Here, we have used a combination of phylogenetics, ancestral sequence reconstruction, biochemistry, and partial in vivo pathway reconstitution to probe the evolution of aspidosperma and iboga alkaloid biosynthesis in the Apocynaceae family. Our results support a model involving recruitment of multiple promiscuous enzymes from different pathways to generate the first aspidosperma alkaloid— tabersonine. Following enlistment of an ancestral CXE-like protein with low-level TS activity, we show that a relatively small number of mutations in and around the substrate binding pocket would have been sufficient to significantly increase this initial cyclase activity. Subsequent gene duplication events followed by sub- and neofunctionalization led to independent evolution of CorS activity in two different lineages, leading in turn to the iboga and pseudoaspidosperma classes of MIAs. CS activity arose last following duplication and neofunctionalization of an ancestral CorS enzyme, which occurred exclusively in the plant C. roseus.
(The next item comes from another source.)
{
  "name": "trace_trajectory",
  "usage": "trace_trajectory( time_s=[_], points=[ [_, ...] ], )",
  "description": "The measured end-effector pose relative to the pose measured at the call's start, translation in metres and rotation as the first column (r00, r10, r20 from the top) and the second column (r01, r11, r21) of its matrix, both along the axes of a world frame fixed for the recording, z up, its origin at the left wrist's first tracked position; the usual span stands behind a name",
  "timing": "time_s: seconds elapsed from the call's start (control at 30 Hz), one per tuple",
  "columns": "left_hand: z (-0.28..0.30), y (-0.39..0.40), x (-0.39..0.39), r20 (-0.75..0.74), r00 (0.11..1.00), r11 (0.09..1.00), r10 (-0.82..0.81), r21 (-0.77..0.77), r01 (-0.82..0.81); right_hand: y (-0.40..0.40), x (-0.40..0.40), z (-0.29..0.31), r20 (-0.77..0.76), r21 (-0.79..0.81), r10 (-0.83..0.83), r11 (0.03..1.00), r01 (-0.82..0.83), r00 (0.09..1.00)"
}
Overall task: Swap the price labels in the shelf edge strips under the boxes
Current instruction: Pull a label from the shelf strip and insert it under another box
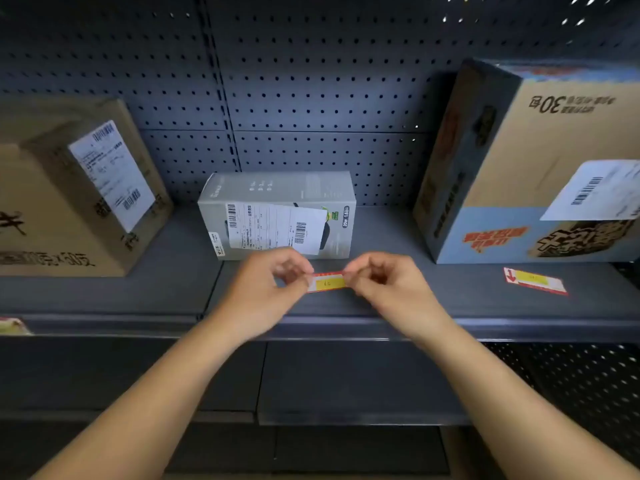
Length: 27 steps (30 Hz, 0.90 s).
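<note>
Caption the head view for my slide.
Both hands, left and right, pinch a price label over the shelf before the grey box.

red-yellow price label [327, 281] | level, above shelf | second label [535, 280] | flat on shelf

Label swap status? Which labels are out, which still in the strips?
Done: one price label lies loose on the shelf before the blue-and-tan box, out of the edge strip. In hand: left hand and right hand pinch a second label by its ends, in front of the grey box. Left: seating both; the far-left label seems untouched.
</note>
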<state>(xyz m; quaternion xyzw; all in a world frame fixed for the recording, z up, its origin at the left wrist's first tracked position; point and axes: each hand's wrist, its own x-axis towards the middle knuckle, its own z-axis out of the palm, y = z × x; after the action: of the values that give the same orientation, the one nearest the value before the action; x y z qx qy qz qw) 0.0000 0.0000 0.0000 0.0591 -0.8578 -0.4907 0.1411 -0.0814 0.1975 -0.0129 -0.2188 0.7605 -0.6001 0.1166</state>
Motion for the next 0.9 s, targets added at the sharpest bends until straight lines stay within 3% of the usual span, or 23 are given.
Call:
trace_trajectory(
  time_s=[0.1, 0.2, 0.33, 0.47, 0.7, 0.9],
  points=[
    [-0.003, -0.014, -0.022, 0.099, 0.995, 0.943, -0.005, -0.331, 0.037, -0.009, -0.018, -0.002, -0.183, 0.252, 0.064, 0.968, -0.016, 0.981],
    [-0.007, -0.016, -0.035, 0.224, 0.974, 0.871, -0.012, -0.476, 0.120, -0.015, -0.028, -0.005, -0.281, 0.481, 0.128, 0.876, 0.024, 0.951],
    [-0.010, -0.018, -0.041, 0.193, 0.981, 0.852, -0.032, -0.508, 0.128, -0.017, -0.035, -0.005, -0.369, 0.588, 0.183, 0.805, 0.076, 0.911],
    [-0.014, -0.020, -0.038, 0.128, 0.989, 0.778, -0.073, -0.613, 0.137, -0.017, -0.034, -0.003, -0.411, 0.604, 0.210, 0.792, 0.092, 0.887],
    [-0.011, -0.018, -0.035, 0.109, 0.988, 0.679, -0.113, -0.717, 0.157, -0.019, -0.039, 0.004, -0.366, 0.692, 0.230, 0.716, 0.098, 0.902],
    [-0.017, -0.020, -0.031, 0.091, 0.993, 0.773, -0.078, -0.624, 0.118, -0.022, -0.043, 0.014, -0.242, 0.755, 0.235, 0.655, 0.030, 0.941]
  ],
)
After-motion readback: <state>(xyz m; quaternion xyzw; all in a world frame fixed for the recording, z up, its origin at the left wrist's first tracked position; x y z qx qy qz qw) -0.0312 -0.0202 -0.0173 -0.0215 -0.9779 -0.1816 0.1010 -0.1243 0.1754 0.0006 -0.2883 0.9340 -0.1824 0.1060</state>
Overall, our work demonstrates how evolution has co-opted select members of a ubiquitous protein superfamily to catalyze unusual reactions in plant specialized metabolism and provides useful insight into the evolution of novel function in a unique class of biosynthetic enzymes.
Acknowledgments
We would like to thank Benke Hong for his assistance with isolation of stemmadenine acetate, Delia Ayled Serna Guerrero, Sarah Heinicke, and Maritta Kunert for their assistance with LC-MS data acquisition, and members of the Max Planck Institute for Chemical Ecology greenhouse team for providing and caring for the plants. We also thank the following for generously providing cDNA used for amplifying some of the genes investigated in this study: Lorenzo Caputi, Mohamed O. Kamileen, Carsten Schotte, Evangelos C. Tatsis, Francesco Trenti, and Kotaro Yamamoto. We gratefully acknowledge the European Research Council (788301) and the Max Planck Society for funding.